En tout cas, il a atteint une "maturité commerciale" - arrivant là où il avai clamé voilà 10 ans de voiloir arriver. Se permettre de pouvoir tourner le projet qu'il veut. Bloquer les acteurs les plus en vus de HK sur des périodes de 12 mois. Sortir 4 (QUATRE) projets sur 27 produits au totale à HK en 2006 (les chiffres viennent de tomber). Satisfaire un marché européen en tournant des films dits "auteurisants" (mais à y regarder de très près, il a compris tout ce qu'il avait encore "inventé" sur "The Mission") comme "PTU"...
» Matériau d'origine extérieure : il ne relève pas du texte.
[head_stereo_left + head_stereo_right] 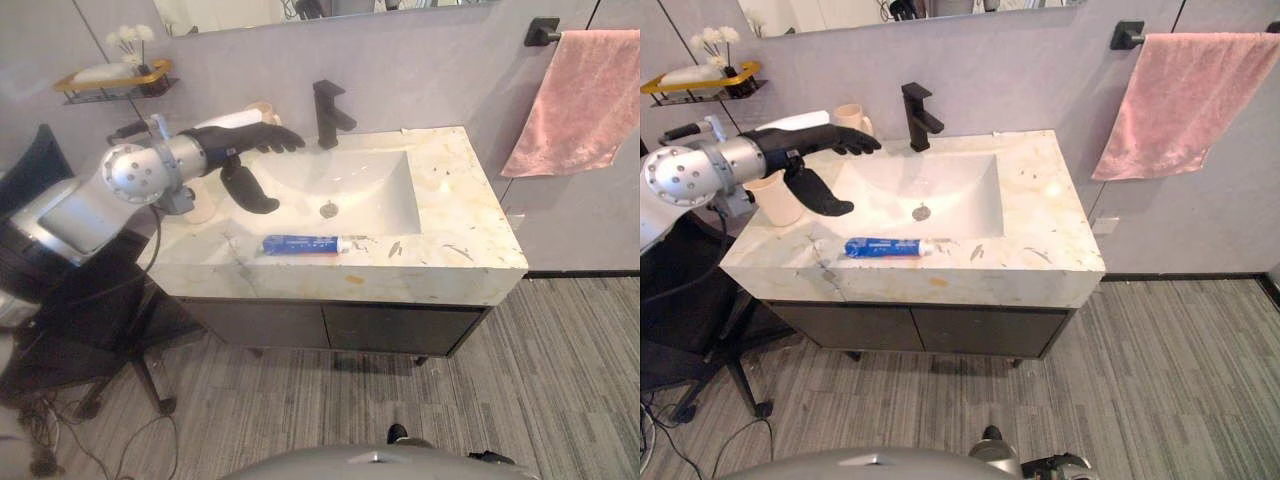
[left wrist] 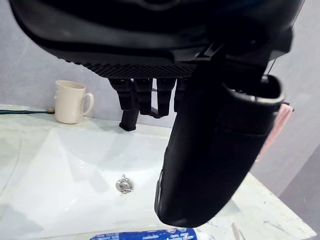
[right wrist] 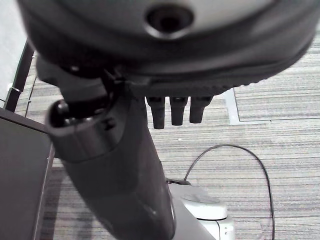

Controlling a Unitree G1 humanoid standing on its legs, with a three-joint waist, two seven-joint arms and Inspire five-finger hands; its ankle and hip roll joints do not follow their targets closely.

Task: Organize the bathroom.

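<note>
Fingers: the left hand point(image 1: 240, 140) holds its dark fingers point(image 1: 285, 138) out straight and spread from the thumb, grasping nothing, above the counter's left side near the basin's rim.
Right hand: the right hand point(image 3: 125, 150) hangs over the striped floor, fingers relaxed and empty.
Task's thing: the blue-and-white toothpaste tube point(image 1: 305, 244) lies flat on the front strip of the pale marble counter point(image 1: 470, 240), just before the white basin point(image 1: 350, 185), apart from the left hand.
Nearby: a cream tumbler point(image 1: 775, 197) stands just under the left wrist; a cream mug point(image 2: 70, 101) stands by the black tap point(image 1: 330, 112).
Beyond: pink towel point(image 1: 580, 100) on its rail.
Risk: lowering toward the tube, the forearm could likely topple the tumbler; a shallow pinch might nudge the tube off the front edge.
</note>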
"Election" est une savante resucée des meilleurs ingrédients appliqués par le passé; "Election 2" est un remake pur et simple de son premier - mais en bien mieux (sauf la violence exacerbé et gratuite par moments pour justifier pleinement de son "CAT 3").

Quant aux images du trailer (attention : les trailers peuvent dire bcp de choses concernant un film, comme être trompeur), sache que les images d'archives ne prennent que 2 mn du film - mais ont une importance capitale en cours du récit.
Et c clair, qu'il ne pourra jamais montrer son film en Chine (fau le voir pour le croire); là se situe peut-être le gros de son (im)maturité : pouvoir REVENDIQUER son cinéma et faire la nique à ce qui présente aujourd'hui la meilleure source de financement...En espérant, qu'il ne tombera pas de sitôt de son "piedestal"...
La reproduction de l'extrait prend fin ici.